Mr Abubakar Suleiman Tsamiya, please introduce yourself to our audience and tell us more about who you are.

 My name is Abubakar Suleiman Tsamiya. I’m the founder of the Global Pre-eclampsia Initiative, a non-profit organization that champions the prevention and modern treatment of hypertensive disorders in pregnancy. We are a registered organization based in Uganda, and we are currently in Kigali under the HealthTech Hub program. 

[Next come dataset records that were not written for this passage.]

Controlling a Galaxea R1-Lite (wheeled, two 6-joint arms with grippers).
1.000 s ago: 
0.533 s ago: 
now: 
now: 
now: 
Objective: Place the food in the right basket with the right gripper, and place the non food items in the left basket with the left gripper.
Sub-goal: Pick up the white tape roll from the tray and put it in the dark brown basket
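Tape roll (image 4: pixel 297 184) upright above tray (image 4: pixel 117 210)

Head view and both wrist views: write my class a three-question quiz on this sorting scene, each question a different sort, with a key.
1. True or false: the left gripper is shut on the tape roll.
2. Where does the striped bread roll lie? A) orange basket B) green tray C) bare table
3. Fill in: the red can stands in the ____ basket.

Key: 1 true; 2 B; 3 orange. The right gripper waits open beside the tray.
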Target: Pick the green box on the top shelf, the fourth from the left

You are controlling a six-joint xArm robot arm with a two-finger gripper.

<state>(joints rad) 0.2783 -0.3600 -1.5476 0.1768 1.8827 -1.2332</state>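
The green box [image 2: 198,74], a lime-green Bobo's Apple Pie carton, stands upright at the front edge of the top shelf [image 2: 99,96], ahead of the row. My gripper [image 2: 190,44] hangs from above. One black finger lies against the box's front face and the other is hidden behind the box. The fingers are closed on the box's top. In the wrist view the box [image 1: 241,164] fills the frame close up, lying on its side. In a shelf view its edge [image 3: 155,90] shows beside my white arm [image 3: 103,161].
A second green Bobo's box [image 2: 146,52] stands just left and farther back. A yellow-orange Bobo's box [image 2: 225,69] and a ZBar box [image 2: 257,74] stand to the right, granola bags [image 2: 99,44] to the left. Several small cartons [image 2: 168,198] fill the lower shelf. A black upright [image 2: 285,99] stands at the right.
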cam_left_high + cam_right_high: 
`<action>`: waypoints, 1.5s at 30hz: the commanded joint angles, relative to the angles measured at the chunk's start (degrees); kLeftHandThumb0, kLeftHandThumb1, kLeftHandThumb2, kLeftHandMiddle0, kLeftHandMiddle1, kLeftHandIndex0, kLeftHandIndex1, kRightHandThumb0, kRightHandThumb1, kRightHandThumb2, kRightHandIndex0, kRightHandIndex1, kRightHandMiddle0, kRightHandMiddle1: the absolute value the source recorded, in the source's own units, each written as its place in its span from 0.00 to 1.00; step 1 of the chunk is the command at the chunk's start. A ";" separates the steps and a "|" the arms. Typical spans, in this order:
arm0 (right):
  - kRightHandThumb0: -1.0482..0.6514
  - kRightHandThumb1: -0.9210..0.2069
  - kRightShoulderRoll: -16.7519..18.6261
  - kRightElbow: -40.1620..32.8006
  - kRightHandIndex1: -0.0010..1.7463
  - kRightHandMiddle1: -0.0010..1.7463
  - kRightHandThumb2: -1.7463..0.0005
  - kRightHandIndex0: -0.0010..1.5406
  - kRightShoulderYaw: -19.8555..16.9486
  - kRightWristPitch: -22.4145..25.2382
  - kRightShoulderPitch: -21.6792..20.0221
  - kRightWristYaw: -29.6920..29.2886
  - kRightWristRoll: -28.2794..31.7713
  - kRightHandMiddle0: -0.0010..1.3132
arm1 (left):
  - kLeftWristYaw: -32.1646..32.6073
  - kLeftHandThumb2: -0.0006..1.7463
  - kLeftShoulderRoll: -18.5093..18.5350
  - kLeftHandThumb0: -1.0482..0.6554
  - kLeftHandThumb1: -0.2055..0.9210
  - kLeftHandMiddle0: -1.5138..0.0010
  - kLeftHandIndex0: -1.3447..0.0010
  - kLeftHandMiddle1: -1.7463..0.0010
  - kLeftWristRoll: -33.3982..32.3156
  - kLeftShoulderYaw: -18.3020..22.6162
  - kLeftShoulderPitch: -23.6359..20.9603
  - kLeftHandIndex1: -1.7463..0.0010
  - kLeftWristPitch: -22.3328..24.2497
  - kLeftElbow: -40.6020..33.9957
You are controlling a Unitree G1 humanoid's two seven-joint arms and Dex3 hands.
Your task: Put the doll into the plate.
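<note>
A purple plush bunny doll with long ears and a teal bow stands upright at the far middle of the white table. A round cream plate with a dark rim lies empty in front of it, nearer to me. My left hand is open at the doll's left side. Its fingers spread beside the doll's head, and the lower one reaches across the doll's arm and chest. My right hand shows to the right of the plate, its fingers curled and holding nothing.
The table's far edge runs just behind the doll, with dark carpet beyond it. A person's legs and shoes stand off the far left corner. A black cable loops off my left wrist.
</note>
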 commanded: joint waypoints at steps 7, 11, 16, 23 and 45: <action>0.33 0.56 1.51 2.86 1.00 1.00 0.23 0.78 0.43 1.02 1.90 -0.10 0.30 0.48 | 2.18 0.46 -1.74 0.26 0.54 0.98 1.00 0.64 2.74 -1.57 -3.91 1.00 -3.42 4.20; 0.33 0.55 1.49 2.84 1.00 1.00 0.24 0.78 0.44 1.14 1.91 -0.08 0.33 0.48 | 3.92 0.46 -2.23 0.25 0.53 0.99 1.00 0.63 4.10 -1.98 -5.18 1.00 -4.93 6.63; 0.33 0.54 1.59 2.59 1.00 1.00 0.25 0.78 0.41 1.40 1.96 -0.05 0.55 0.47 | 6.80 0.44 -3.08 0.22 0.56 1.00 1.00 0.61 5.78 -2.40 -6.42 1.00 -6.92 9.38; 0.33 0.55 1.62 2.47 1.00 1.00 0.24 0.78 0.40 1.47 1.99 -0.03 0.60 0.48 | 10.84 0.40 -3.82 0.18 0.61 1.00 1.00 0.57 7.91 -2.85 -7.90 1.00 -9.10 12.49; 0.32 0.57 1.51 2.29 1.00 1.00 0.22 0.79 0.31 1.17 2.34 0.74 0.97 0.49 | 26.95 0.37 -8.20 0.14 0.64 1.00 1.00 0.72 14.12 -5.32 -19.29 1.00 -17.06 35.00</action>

Global Pre-eclampsia Initiative is an organization you founded a couple of years ago. Please tell us about GPI, its genesis & why you chose to tackle high blood pressure in pregnant women.

Yes, it dates back to 2016 when I was in medical school. I came across a patient who had been mismanaged and developed pre-eclampsia. The fact that the patient had been poorly managed though she survived, is good news, but I felt that we did not manage her properly because we were supposed to be monitoring her blood pressure after every hour. 

But unfortunately, we didn’t have the workforce to do that, and her records needed to be kept accurately. So that’s what inspired me to think about coming up with a solution that could help manage pre-eclampsia effectively in low-resource settings where you have fewer health workers to take care of the patient. 

I invented a tool called Petograph, an abbreviation or acronym of pre-eclampsia toxemia graph. That graph, what it does is that all the records of the blood pressure monitoring of the patient are converted into a chart form. So, the busy scheduled health worker will be able to visualize this patient’s progress at a glance over 24 hours, whether the patient is recovering or getting worse. That is the first step.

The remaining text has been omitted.